Thaakath () is a 2009 Indian Kannada-language film directed by M S Ramesh, starring Duniya Vijay and Shubha Poonja.

Cast 

 Duniya Vijay as Basiya
 Shubha Poonja as Bhagya
 Sathyajith
 Sanketh Kashi
 Avinash
 Rangayana Raghu as Singarappa
 Shobaraj
 Veena Sundar
 Malathi Sardeshpande
 Padmavasanthi

Music

Reception 
R G Vijayasarathy of Rediff.com scored the film at 1 out of 5 stars and says "Vijay's performance in Taakat is nothing to write home about though he excels in the action sequences. Shubha Poonja's characterisation is weak and except for Avinash's performance, there's nothing much to say here. Even veterans like Rangayana Raghu, Shobharaj, Sathyajit and Sanketh Kashi fail to impress. Surprisingly even music director Guru Kiran has come out with weak numbers. The camera work too is ordinary". A critic from The New Indian Express wrote "Mandya Ramesh, as a hijra, has also acted well.
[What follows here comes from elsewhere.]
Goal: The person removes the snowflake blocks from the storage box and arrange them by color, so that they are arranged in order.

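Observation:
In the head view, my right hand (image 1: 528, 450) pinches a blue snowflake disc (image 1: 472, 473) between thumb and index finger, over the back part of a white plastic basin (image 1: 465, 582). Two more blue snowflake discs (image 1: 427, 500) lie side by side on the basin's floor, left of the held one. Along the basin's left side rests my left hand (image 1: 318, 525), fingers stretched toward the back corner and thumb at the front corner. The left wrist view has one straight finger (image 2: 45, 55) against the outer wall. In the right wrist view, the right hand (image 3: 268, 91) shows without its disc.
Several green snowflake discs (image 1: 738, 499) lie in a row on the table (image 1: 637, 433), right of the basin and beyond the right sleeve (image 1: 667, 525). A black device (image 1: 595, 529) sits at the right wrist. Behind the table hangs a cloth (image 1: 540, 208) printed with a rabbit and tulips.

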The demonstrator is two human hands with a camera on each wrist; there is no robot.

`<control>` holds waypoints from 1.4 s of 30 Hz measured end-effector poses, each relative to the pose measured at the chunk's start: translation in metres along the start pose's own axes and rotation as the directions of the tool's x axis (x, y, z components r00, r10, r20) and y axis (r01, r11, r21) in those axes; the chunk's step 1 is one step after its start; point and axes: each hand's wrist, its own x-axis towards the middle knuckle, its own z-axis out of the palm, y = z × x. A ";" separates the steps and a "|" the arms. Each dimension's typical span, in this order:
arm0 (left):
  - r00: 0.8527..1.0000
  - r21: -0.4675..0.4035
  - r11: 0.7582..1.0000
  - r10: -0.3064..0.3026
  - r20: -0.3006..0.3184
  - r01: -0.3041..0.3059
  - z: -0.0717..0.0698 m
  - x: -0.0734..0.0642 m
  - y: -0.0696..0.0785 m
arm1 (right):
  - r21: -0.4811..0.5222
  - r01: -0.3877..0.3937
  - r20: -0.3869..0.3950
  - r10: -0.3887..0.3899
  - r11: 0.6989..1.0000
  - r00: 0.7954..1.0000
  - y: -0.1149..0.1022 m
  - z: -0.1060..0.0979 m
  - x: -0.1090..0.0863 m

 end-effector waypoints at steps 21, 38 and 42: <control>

Music director Gurukiran has composed lilting music for two songs Bhagavantha Syaana and Kannambaadiya. Thakath is worth watching if you are an action-movie buff". A critic from The Times of India scored the film at 3 out of 5 stars and says "Vijay is brilliant and excels in action sequences. Shubha Punja is impressive. Avinash, Kashi, Sathyajit, Rangayana Raghu, Shobhraj excel. Mandya Ramesh is simply superb. Gurukiran's music and Dasara Seenu's camerawork are good". A critic from Bangalore Mirror wrote  "Raiyya Rai, with an assortment of voices is a joyful ride! The only track that doesn’t work is the supposedly sensuous Maare maara – ends up being funny, instead. Thaakath has Gurukiran in inspired form!"